Kritiken

„On the Adamant“-Rezension: Eine psychiatrische Einrichtung an der Seine

In „On the Adamant“, Nicolas Philiberts Dokumentarfilm über eine alternative psychiatrische Einrichtung in Paris, ist der Unterschied zwischen Patienten und Personal kaum zu erkennen. Das Behandlungszentrum, das sich in einem großen Hausboot mit Lamellenfenstern befindet, schwimmt ruhig auf der Seine.

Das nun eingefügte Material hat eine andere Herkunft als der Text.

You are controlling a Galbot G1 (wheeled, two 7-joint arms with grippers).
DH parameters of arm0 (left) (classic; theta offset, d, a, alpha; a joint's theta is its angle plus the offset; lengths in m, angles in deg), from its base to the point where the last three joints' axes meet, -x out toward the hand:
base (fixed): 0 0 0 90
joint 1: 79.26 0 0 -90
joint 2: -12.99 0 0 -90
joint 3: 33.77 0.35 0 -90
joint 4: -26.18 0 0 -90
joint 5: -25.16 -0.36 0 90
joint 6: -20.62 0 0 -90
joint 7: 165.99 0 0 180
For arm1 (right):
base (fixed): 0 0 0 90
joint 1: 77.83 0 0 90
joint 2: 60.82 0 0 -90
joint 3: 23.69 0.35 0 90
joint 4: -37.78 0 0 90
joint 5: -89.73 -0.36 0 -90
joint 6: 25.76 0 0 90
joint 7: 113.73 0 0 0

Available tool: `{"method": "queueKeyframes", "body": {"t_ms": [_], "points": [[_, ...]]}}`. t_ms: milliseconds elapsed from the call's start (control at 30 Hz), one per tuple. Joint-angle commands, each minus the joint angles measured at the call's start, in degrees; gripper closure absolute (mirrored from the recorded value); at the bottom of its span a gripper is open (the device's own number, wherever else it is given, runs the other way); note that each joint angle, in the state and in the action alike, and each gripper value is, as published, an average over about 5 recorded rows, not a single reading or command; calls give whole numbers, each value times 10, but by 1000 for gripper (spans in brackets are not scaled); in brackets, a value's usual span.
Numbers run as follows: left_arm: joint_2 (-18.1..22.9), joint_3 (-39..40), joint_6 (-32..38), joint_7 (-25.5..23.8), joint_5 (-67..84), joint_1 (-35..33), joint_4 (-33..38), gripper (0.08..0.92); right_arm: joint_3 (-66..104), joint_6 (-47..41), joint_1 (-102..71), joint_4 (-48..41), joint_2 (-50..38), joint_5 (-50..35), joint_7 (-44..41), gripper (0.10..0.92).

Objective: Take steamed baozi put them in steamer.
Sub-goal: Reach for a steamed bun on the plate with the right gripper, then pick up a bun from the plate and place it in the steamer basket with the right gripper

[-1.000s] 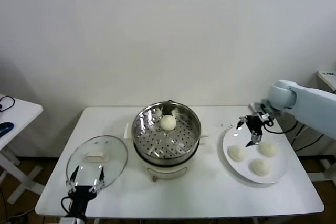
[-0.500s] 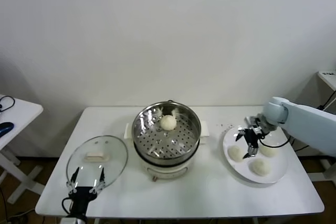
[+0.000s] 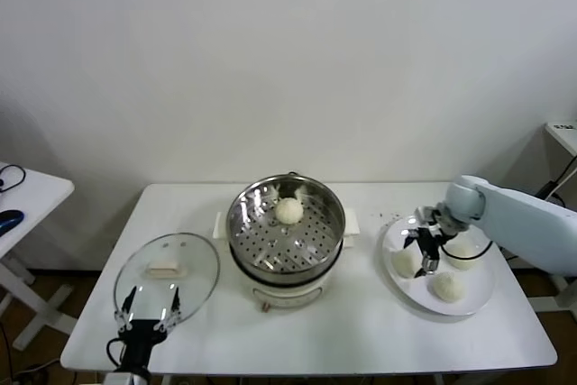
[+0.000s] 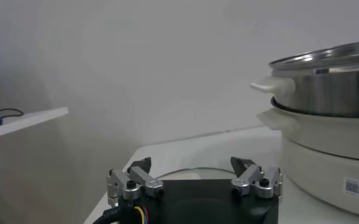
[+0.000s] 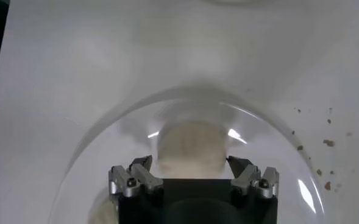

Im Inneren des Adamant herrscht eine gesellige Atmosphäre der Unordnung. In den Eröffnungsszenen richtet Philibert seine Kamera auf einen namenlosen, zahnigen Herrn, der während einer Jam-Session kratzige Vocals singt. Der Mann fühlt sich so wohl, dass er sich richtig darauf einlässt – mit zusammengekniffenen Augen und kräftiger Faustbewegung.

„On the Adamant“ ist auch wie eine Jam-Session – ein Durcheinander aus Lichtblicken und langwierigen Wendungen. Ohne erläuternde Bildunterschriften und Titelkarten bietet der Dokumentarfilm keine Hinweise darauf, wer wer ist oder wie die Dinge ablaufen, sondern setzt stattdessen auf ein benommenes, gelegentlich schläfriges Eintauchen.

Wie Frederick Wiseman, sein amerikanischer Amtskollege im Dokumentarfilmbereich, ist Philibert vom Innenleben der Institutionen in seinem Heimatland Frankreich fasziniert. Sehen Sie sich zum Beispiel seinen Dokumentarfilm über eine einklassige Grundschule in der ländlichen Auvergne („To Be and to Have“) oder seine Erkundungen hinter den Kulissen des Louvre („Louvre City“) und eines Pariser Radiosenders („Louvre City“) an. „La Maison de la Radio“). In „Every Little Thing“ aus dem Jahr 1997 rückte er die berühmte psychiatrische Klinik La Borde ins Rampenlicht und baute seine Studie auf die Proben der Patienten für ihr Sommertheaterstück auf.

In „On the Adamant“ geht Philibert mit stetiger Kameraführung durch die Einrichtung und fängt die Gespräche der Patienten untereinander und mit ihren Betreuern ein. Dabei stoßen wir immer wieder auf neue Gruppenaktivitäten (Marmelade backen, nähen, malen), an denen die Patienten teilnehmen können oder auch nicht.

Niemand ist so anziehend wie der oben erwähnte Rocker, auch weil Philibert einen passiven Blick annimmt, der zuzuhören scheint, aber kaum fragt. Im schlimmsten Fall scheint es, als wüsste er nicht, was er mit seinen Untertanen anfangen soll.

Dass sich Philibert nicht auf eine „Hauptfigur“ beschränkt oder einen falschen Erzählbogen aufdrängt, passt auf jeden Fall gut zu den freigeistigen Methoden der Einrichtung, auch wenn dem Dokumentarfilm die Dramatik einer strukturierteren Produktion fehlt. Dennoch gibt es einiges zu sagen darüber, wie urig und unauffällig diese recht bemerkenswerte – an der Grenze zur Utopie grenzende – Anlage dargestellt wird. Könnte es so einfach sein, psychisch Kranke mit Respekt und Empathie zu behandeln?

Auf dem Adamant
Nicht bewertet. Auf Französisch, mit Untertiteln. Laufzeit: 1 Stunde 49 Minuten. In Theatern.